Mais voici que l’enfant s’annonce, et pousse deux futurs parents un peu éberlués hors du nid improvisé de la dernière enfance. Away we go est l’histoire de deux orphelins mal grandis, deux « fuck-ups » de 34 ans qui parcourent les Etats-Unis pour trouver une ville où vivre et, surtout, de vrais adultes auprès de qui apprendre comment on fait. Mais chaque étape, très rapidement d’abord, puis plus insidieusement, devient un désastre. Très vite, le road-movie s’estompe derrière une galerie de portraits décourageants, caricaturaux ou subtils, subtils dans la caricature. On s’arrête, on observe, et on repart. Le couple d’Away we go est de ceux qui ont le courage de garder les yeux ouverts, sur ces hommes effacés dont on n’apprend rien, sur ces visages féminins qui disent toujours infiniment plus que leur langue, si bien pendue soit-elle. Car c’est toujours à la femme, au bout du compte, que revient le rôle délicat de donner ou de tirer la leçon, d’affirmer devant la vie sa force ou sa faiblesse, sa foi ou son absence de foi. De l’hystérique frustrée sortie d’American Beauty en passant par la mystique délirante, jusque dans la belle détresse de Mélanie Lynskey accrochée à sa barre de pole dance, les yeux noyés dans le vide, Mendes confirme la toute puissance de la femme qui porte l’enfant comme il l’avait fait dans Revolutionary Road pour celle qui le refuse, et fait mourir la famille avec elle.
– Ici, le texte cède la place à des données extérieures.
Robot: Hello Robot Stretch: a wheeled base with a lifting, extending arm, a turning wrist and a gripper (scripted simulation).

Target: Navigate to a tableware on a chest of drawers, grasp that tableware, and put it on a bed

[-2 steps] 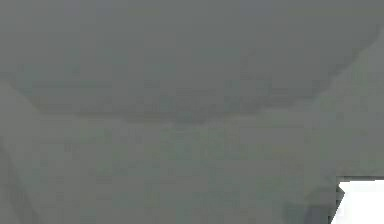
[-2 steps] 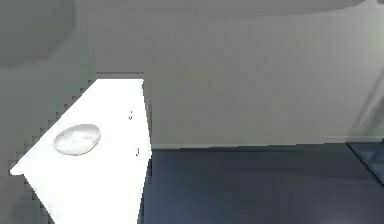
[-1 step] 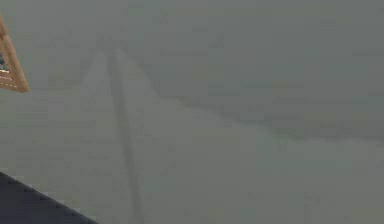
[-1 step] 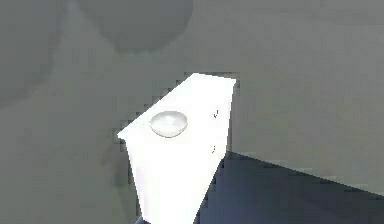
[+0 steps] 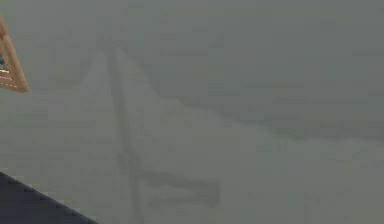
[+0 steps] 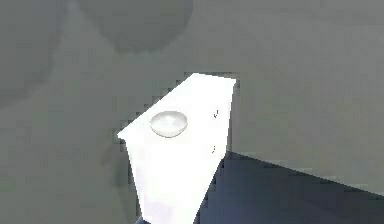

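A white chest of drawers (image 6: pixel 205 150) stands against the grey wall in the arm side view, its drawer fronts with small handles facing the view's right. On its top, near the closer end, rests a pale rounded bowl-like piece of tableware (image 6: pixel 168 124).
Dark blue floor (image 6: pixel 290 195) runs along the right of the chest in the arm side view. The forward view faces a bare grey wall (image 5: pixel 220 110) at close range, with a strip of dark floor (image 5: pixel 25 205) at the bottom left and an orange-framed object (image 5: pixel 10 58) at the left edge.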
Verona et Burt ne sont pas des idéalistes. Ils se savent l’exception dans un monde imparfait, le miracle d’une vie ou d’un film, selon que l’on a la foi ou non. Ce n’est pas un hasard si, à l’inverse de Revolutionary Road, Mendes se refuse à montrer la case départ, cette rencontre du couple qui en dit toujours tant, toujours trop. Ce n’est pas un hasard s’il se refuse à montrer cette mort à l’autre que commence toujours par être la naissance de l’enfant. Echappant par miracle au destin qui rattrape tous les autres, figés dans une parenthèse temporelle où l’amour reste, Verona et Burt apprennent de leur long voyage d’observation qu’il leur faudra rester seuls pour préserver le miracle. Ces familles blessées chacune à leur manière ne révèlent aux deux héros que le caractère unique et intransmissible de leur trésor. Away we go n’est pas un film idéaliste. La morale, s’il faut en trouver une, est celle de la raisonnable Verona : puisque leur amour ne peut pas guérir les autres, l’unique leçon de l’aventure, terrifiante dans sa simplicité, se formule ainsi : All we can do is be good to this one baby. We don’t have control over much else. On comprend dès lors que la fin de la quête soit dans une certaine mesure un retour aux origines : le nid nouveau ne sera pas bricolé sur un modèle extérieur, mais reconstruit entre les murs nus d’une maison de famille retrouvée.
L’une des dernières images de Revolutionary Road, celle qui marquait la fin de l’histoire sinon la fin du film, nous montrait une femme de dos, face à une fenêtre fermée, une tache de sang s’élargissant sur le tissu clair de sa robe. La dernière image de Away we go est celle d’une femme et d’un homme assis dans l’embrasure d’une porte ouverte, face à la mer. Mais il y a là un peu plus qu’une inversion, et tout tient dans ce « peu » : contre Revolutionary Road, histoire de portes fermées une à une sur les rêves, Mendes nous donne à voir le miracle d’une porte laissée ouverte aux quatre vents, sur la transparence sereine de la promesse.